_Problem to work on_. Work out how many lines below contain the word "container", then give that number alone.

_Data items_.
★ ★ ★ ★

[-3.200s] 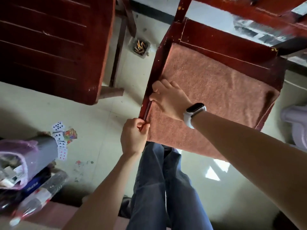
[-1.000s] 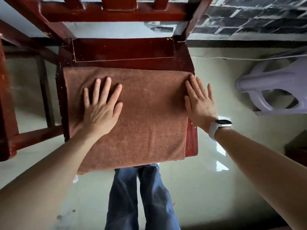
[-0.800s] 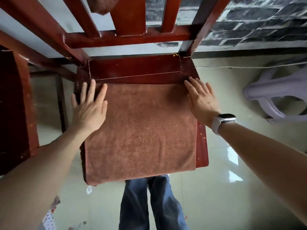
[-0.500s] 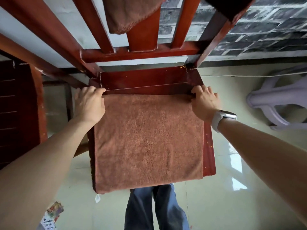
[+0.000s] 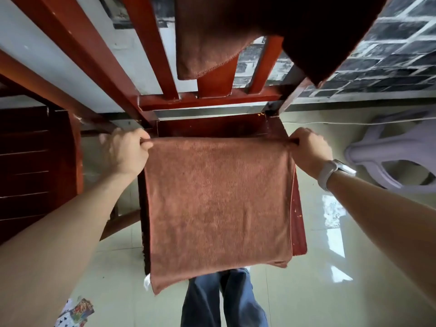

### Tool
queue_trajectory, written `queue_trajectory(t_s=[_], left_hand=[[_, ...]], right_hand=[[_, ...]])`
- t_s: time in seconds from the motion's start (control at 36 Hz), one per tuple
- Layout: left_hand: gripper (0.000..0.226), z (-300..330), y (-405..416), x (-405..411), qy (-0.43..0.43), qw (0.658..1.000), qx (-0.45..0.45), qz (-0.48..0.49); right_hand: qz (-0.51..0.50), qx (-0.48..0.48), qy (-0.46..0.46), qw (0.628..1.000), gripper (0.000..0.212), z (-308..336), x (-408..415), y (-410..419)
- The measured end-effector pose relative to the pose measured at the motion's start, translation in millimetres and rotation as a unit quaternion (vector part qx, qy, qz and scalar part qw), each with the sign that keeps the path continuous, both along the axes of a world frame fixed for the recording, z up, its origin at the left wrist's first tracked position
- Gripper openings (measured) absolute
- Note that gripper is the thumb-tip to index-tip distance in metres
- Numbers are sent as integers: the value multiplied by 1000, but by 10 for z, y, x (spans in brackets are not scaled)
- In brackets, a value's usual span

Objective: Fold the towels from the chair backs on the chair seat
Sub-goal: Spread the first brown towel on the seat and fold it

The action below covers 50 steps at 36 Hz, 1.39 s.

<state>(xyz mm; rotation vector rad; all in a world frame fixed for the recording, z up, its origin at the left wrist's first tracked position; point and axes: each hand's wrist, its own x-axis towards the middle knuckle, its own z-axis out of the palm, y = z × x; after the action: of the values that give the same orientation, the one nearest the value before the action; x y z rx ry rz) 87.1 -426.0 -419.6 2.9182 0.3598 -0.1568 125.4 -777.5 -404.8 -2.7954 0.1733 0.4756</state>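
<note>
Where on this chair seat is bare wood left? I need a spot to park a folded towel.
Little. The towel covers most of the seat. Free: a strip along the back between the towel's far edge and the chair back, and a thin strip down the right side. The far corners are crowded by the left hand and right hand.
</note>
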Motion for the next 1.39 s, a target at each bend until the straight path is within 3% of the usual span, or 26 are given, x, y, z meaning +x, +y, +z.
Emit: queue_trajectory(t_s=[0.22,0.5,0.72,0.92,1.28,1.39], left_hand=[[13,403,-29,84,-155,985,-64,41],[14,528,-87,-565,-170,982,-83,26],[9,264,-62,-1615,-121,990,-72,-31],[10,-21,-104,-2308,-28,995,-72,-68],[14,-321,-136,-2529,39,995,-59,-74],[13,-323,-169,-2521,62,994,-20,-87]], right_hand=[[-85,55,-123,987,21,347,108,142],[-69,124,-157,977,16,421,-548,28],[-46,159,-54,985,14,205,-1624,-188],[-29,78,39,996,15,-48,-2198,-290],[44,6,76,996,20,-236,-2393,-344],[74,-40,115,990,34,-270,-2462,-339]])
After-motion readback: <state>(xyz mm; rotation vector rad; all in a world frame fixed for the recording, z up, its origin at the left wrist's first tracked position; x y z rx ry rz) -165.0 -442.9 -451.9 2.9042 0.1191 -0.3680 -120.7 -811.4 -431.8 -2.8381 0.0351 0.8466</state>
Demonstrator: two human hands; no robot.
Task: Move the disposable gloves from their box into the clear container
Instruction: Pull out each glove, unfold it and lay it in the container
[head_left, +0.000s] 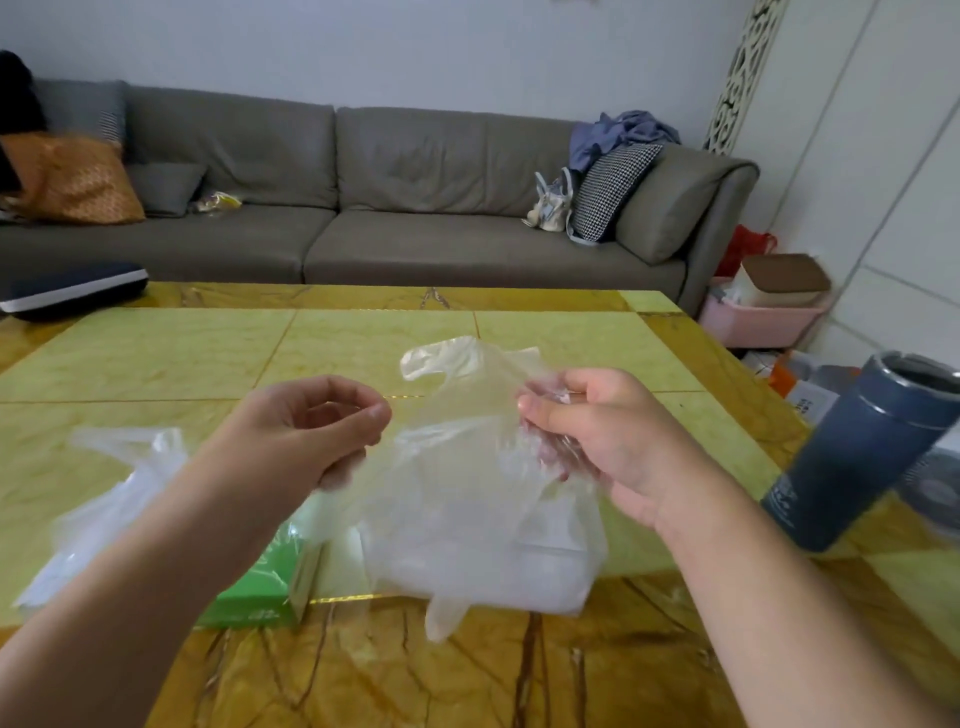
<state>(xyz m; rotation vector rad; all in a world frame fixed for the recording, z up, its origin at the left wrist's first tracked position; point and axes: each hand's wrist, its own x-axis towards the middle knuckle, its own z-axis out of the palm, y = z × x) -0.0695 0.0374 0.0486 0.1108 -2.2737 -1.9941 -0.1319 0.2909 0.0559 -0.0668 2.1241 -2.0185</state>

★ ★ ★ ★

_Reply to the task_. 2